**Stored data**.
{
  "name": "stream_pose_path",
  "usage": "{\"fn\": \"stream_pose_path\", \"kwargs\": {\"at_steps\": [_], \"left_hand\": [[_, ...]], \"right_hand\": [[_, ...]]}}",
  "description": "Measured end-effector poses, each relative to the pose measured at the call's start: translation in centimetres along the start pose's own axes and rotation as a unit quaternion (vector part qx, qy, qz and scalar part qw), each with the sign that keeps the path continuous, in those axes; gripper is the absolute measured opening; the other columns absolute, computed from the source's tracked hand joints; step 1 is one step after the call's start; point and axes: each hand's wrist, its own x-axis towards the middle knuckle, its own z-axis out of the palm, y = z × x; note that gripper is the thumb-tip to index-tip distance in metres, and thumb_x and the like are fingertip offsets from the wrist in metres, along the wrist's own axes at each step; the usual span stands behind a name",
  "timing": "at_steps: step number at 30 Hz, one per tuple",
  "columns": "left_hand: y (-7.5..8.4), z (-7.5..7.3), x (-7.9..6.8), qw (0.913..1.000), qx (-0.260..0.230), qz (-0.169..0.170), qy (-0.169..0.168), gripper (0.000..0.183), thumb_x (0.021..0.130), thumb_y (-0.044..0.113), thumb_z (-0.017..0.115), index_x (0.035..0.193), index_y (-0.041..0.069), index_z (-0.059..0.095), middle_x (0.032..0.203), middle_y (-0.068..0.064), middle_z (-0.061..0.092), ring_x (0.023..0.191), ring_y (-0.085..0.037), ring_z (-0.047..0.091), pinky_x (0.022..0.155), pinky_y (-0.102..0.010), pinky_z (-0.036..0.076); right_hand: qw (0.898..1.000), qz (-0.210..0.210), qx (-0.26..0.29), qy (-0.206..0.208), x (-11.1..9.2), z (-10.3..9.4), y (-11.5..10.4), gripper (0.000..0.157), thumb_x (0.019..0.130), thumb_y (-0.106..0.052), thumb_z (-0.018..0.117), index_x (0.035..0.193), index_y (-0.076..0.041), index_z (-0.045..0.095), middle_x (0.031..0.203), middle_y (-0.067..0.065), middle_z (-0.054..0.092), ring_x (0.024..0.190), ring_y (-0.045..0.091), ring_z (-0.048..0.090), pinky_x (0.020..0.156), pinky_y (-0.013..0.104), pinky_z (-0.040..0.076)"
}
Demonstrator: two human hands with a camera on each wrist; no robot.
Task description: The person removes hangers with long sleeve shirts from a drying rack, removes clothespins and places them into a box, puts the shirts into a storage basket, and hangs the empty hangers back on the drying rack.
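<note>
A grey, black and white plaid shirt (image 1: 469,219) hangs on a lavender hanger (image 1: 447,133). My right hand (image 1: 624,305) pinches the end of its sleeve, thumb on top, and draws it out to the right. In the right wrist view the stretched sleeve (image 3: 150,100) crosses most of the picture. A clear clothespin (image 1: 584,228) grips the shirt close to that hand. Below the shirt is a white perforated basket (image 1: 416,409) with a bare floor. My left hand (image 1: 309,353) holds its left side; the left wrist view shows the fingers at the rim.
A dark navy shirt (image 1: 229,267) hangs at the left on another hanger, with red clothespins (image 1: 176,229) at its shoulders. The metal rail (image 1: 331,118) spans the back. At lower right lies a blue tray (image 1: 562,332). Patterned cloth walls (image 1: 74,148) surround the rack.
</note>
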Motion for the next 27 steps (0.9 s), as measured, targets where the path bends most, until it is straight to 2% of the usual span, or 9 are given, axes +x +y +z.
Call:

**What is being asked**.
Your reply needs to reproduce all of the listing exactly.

**Completed exercise**.
{
  "name": "stream_pose_path",
  "usage": "{\"fn\": \"stream_pose_path\", \"kwargs\": {\"at_steps\": [_], \"left_hand\": [[_, ...]], \"right_hand\": [[_, ...]]}}",
  "description": "Measured end-effector poses, each relative to the pose measured at the call's start: translation in centimetres along the start pose's own axes and rotation as a unit quaternion (vector part qx, qy, qz and scalar part qw), each with the sign that keeps the path continuous, in those axes; gripper is the absolute measured opening; the other columns absolute, computed from the source's tracked hand joints; step 1 is one step after the call's start; point and axes: each hand's wrist, its own x-axis towards the middle knuckle, its own z-axis out of the palm, y = z × x; note that gripper is the thumb-tip to index-tip distance in metres, and thumb_x and the like are fingertip offsets from the wrist in metres, along the wrist's own axes at each step; the usual span stands behind a name",
  "timing": "at_steps: step number at 30 Hz, one per tuple",
  "columns": "left_hand: y (-7.5..8.4), z (-7.5..7.3), x (-7.9..6.8), qw (0.913..1.000), qx (-0.260..0.230), qz (-0.169..0.170), qy (-0.169..0.168), gripper (0.000..0.183), thumb_x (0.021..0.130), thumb_y (-0.044..0.113), thumb_z (-0.017..0.115), index_x (0.035..0.193), index_y (-0.041..0.069), index_z (-0.059..0.095), middle_x (0.032..0.203), middle_y (-0.068..0.064), middle_z (-0.061..0.092), ring_x (0.023..0.191), ring_y (-0.085..0.037), ring_z (-0.047..0.091), pinky_x (0.022..0.155), pinky_y (-0.102..0.010), pinky_z (-0.036..0.076); right_hand: qw (0.898..1.000), qz (-0.210..0.210), qx (-0.26..0.29), qy (-0.206..0.208), x (-11.1..9.2), z (-10.3..9.4), y (-11.5..10.4), gripper (0.000..0.157), thumb_x (0.019..0.130), thumb_y (-0.106..0.052), thumb_z (-0.018..0.117), index_x (0.035..0.193), index_y (-0.076..0.041), index_z (-0.045..0.095), middle_x (0.031..0.203), middle_y (-0.067..0.065), middle_z (-0.054..0.092), ring_x (0.024..0.190), ring_y (-0.045..0.091), ring_z (-0.048..0.090), pinky_x (0.020..0.156), pinky_y (-0.013..0.104), pinky_z (-0.040..0.076)"
}
Demonstrator: two human hands with a camera on each wrist; no robot.
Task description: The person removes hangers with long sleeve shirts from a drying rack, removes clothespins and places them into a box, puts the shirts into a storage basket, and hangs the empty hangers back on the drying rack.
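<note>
A grey, black and white plaid shirt (image 1: 469,219) hangs on a lavender hanger (image 1: 447,133). My right hand (image 1: 624,305) pinches the end of its sleeve, thumb on top, and draws it out to the right. In the right wrist view the stretched sleeve (image 3: 150,100) crosses most of the picture. A clear clothespin (image 1: 584,228) grips the shirt close to that hand. Below the shirt is a white perforated basket (image 1: 416,409) with a bare floor. My left hand (image 1: 309,353) holds its left side; the left wrist view shows the fingers at the rim.
A dark navy shirt (image 1: 229,267) hangs at the left on another hanger, with red clothespins (image 1: 176,229) at its shoulders. The metal rail (image 1: 331,118) spans the back. At lower right lies a blue tray (image 1: 562,332). Patterned cloth walls (image 1: 74,148) surround the rack.
</note>
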Motion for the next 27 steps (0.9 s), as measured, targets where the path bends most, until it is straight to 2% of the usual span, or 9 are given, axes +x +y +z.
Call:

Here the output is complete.